In Chapter 10 of 16 of his 2009 Capture Your Flag interview with host Erik Michielsen, "Start With Why" author Simon Sinek shares why he uses verbs, not nouns, to create stronger, more measurable life goals and personal values. Sinek builds on this by sharing his own "take an unconventional perspective", "keep it simple", "share", "silver line it", and "make long term progress". Simon Sinek is a trained ethnographer who applies his curiosity around why people do what they do to teach leaders and companies how to inspire people. He is the author of "Start With Why: How Great Leaders Inspire Everyone to Take Action". Sinek holds a BA degree in cultural anthropology from Brandeis University.
Transcript
Erik Michielsen: In describing your values you prefer to use verbs over nouns. Why is this the case and what verbs do you use to describe yourself?
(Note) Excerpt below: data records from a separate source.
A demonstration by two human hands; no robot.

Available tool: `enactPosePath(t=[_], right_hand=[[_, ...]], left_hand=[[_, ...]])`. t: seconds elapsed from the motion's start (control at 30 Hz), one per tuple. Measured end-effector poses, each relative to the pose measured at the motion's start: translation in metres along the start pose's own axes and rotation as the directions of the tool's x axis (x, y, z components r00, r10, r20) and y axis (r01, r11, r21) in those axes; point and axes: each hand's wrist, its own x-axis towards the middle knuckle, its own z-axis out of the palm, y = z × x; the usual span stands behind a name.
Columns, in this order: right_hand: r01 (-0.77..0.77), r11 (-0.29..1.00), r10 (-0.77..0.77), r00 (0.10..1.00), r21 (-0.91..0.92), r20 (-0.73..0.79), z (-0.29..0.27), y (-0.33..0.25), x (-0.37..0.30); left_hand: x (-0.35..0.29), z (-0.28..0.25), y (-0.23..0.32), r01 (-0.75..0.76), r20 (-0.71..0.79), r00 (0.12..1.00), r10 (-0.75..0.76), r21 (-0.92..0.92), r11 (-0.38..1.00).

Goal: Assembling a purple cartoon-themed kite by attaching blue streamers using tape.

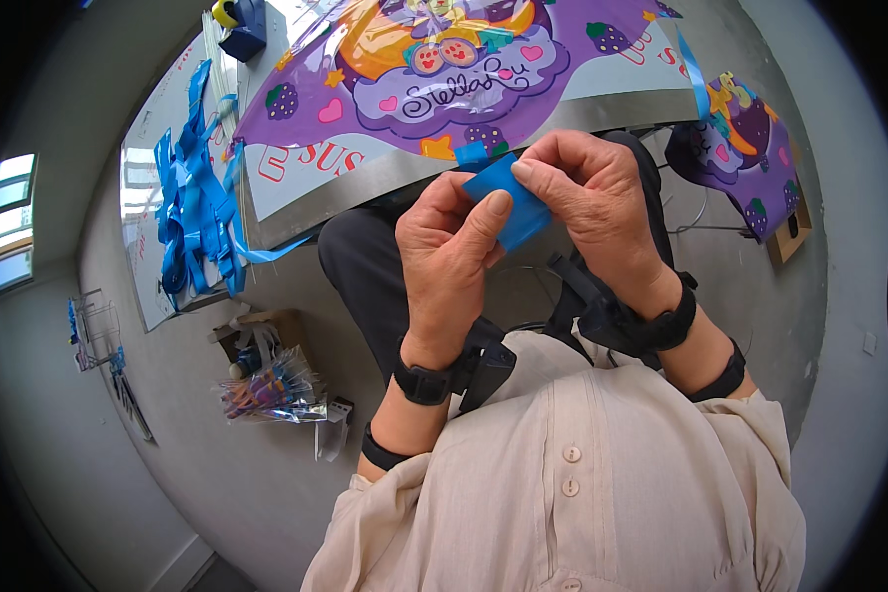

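Both my hands are raised in front of the table's near edge, closed on a small flat piece of blue ribbon-like strip [525, 222]. The left hand [444, 247] pinches its left side, thumb on top. At the upper corner, the fingertips of my right hand [597, 192] press together on the same strip. A short blue tab [472, 154] shows just beyond my left fingers, by the edge of a shiny purple sheet [405, 74] printed with cartoon shapes. Whether the tab joins the held strip is hidden.
A tangled heap of blue ribbons [195, 197] lies at the table's left, one trailing over the edge. A tape dispenser [245, 30] stands behind it. Another purple printed sheet [750, 163] hangs at right by a cardboard box [791, 235]. A clear bag [271, 395] is on the floor.
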Motion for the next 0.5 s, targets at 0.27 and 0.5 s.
enactPosePath(t=[0.27,0.5], right_hand=[[-0.256,0.845,0.209,0.966,0.47,0.15,-0.0049,0.0041,0.0017],[-0.309,0.796,0.26,0.951,0.521,0.166,-0.0042,0.0079,0.0027]], left_hand=[[0.0031,0.0012,-0.0025,0.068,0.068,0.996,-0.056,-0.192,0.979],[0.0037,0.0079,-0.0015,0.068,0.014,0.998,-0.067,-0.174,0.982]])
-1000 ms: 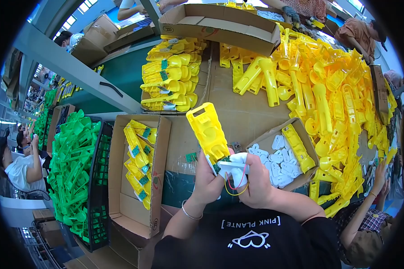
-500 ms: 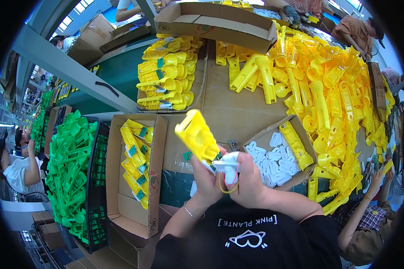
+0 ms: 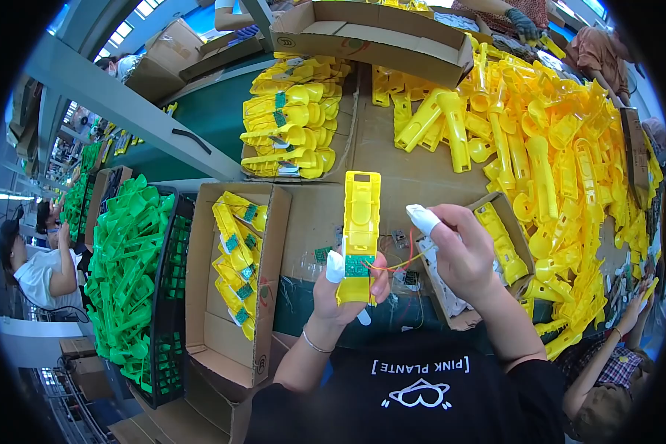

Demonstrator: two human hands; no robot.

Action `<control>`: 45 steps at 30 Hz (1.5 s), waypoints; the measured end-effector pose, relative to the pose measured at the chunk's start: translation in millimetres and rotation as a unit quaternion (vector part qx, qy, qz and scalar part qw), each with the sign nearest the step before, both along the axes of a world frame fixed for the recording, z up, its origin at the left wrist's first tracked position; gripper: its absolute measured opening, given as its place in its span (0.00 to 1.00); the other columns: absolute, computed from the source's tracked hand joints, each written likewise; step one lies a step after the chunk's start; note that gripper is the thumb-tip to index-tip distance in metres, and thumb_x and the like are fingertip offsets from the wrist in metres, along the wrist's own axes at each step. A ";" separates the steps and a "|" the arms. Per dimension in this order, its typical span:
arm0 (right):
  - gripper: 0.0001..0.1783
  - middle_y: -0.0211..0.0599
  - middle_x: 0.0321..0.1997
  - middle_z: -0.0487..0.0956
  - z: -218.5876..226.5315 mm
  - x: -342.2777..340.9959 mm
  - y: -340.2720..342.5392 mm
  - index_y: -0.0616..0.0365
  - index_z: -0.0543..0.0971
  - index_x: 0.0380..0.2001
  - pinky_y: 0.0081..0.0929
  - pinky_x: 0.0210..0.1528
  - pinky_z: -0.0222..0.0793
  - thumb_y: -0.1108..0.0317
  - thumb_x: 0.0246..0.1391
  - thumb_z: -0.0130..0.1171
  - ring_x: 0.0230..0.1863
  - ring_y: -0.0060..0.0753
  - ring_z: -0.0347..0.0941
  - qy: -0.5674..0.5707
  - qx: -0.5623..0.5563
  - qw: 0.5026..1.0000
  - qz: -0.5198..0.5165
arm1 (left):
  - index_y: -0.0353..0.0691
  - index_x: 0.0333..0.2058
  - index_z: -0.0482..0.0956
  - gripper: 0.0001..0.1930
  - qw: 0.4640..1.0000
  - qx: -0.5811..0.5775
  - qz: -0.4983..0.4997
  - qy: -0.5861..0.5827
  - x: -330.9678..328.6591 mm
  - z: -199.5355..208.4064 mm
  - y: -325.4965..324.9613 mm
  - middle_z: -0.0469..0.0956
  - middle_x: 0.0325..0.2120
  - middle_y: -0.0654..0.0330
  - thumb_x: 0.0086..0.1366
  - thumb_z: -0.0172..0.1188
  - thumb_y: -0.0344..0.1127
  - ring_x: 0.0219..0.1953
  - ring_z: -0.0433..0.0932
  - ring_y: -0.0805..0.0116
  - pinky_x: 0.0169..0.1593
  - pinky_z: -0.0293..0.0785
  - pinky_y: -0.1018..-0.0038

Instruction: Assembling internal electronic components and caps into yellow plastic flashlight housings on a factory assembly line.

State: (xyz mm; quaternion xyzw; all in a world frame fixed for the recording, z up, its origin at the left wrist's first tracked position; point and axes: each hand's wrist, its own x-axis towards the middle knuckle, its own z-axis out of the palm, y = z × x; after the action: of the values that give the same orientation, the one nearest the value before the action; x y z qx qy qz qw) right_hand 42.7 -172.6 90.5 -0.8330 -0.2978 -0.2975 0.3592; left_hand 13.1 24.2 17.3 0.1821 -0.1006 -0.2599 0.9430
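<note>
My left hand [image 3: 340, 292] grips a long yellow plastic housing half [image 3: 362, 214], upright with its hollow side showing. A green circuit board [image 3: 358, 266] sits across its lower part, near my fingers. Red and yellow wires [image 3: 398, 264] run from the board toward my right hand [image 3: 462, 255]. That hand is raised to the right of the housing, fingers curled and a white-covered fingertip pointing left; whatever it pinches, if anything, is too small to make out. White coverings also wrap my left thumb. Below, a carton of white plastic pieces [image 3: 451, 300] is partly hidden by my right hand.
A carton [image 3: 200, 333] of yellow housings with boards stands left, beside a black crate [image 3: 172, 296] of green parts. More housings [image 3: 292, 122] are stacked behind. Yellow parts [image 3: 525, 148] heap at right. A loose green board [image 3: 323, 254] lies on the bench. Other people work around.
The yellow housing has turned from tilted to upright, and its board now shows. My right hand has moved away from it, up and right. The wires now stretch out sideways.
</note>
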 end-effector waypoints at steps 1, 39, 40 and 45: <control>0.14 0.47 0.34 0.76 2.8 2.6 -1.9 0.65 0.72 0.34 0.27 0.28 0.71 0.84 0.39 0.55 0.30 0.40 0.76 -0.014 0.026 1.000 -0.002 | 0.39 0.52 0.63 0.28 1.000 -0.002 -0.006 -0.003 -0.6 0.5 -3.3 0.69 0.35 0.54 0.64 0.45 0.56 0.29 0.71 0.66 0.31 0.68 0.70; 0.34 0.56 0.42 0.70 -86.0 134.6 -67.5 0.70 0.64 0.45 0.43 0.41 0.71 0.63 0.39 0.67 0.41 0.56 0.71 0.284 -0.182 0.881 -0.331 | 0.35 0.58 0.56 0.30 0.514 0.677 0.526 -0.002 16.2 24.3 158.8 0.65 0.51 0.50 0.55 0.49 0.19 0.52 0.68 0.59 0.54 0.64 0.70; 0.34 0.56 0.42 0.70 -92.3 136.3 -75.0 0.70 0.64 0.45 0.43 0.41 0.71 0.63 0.39 0.67 0.41 0.56 0.71 0.285 -0.179 0.881 -0.334 | 0.35 0.58 0.56 0.30 0.514 0.678 0.525 -0.006 15.9 7.7 179.1 0.65 0.51 0.50 0.55 0.49 0.19 0.52 0.68 0.59 0.54 0.64 0.70; 0.31 0.54 0.43 0.69 -76.4 128.4 -82.7 0.68 0.65 0.46 0.40 0.48 0.67 0.66 0.38 0.63 0.46 0.54 0.68 0.287 -0.097 0.909 -0.287 | 0.31 0.58 0.54 0.31 0.092 0.855 0.484 -0.159 15.6 11.0 160.4 0.64 0.50 0.45 0.57 0.56 0.31 0.52 0.63 0.45 0.58 0.58 0.60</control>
State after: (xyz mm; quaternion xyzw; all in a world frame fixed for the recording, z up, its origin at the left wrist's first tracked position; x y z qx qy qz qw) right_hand 171.1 -255.3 14.1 -0.9627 0.0429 -0.1053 0.2454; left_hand 28.7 184.6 28.3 0.9134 0.1516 0.3756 0.0409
Simon Sinek: Values have to be verbs. It is not that I like them to be verbs. The reason is that values are things you do. Values are things you live by. You cannot "do" nouns. You can only "do" verbs. If you look at organizations you see that they have their corporate values on the wall and it says, "innovation, respect, honesty."
Erik Michielsen: Nice posters.
Simon Sinek: Beautiful posters. If you have to write honesty on the wall you have bigger problems. You can't do innovation. You can't walk into someone's office and say "from now on please, a little more innovation." You can say look at the world from a different perspective instead of innovation. Instead of honesty you can say "do the right thing." You can hold people accountable to that, you can build measurements around that. When someone says "where you honest?" and you reply "well, yeah, but it was more profitable", you can sneak around it, whereas when someone says "did you do the right thing?" it is a higher standard. You have to have verbs if you want to do them. My values are "take an unconventional perspective", "keep it simple", "share". I believe in sharing everything, sharing ideas, sharing experiences, "silver line it". What I mean by that is I find the silver lining in every cloud. The goal is not to fix the things that are broken. The goal is to amplify the things that work. And ultimately one of the long-term goals is "make long term progress." Because it is a stated value and stated way of operating, and it is a verb, I focus on measuring the long term value I can create in the world and not just the short term gains.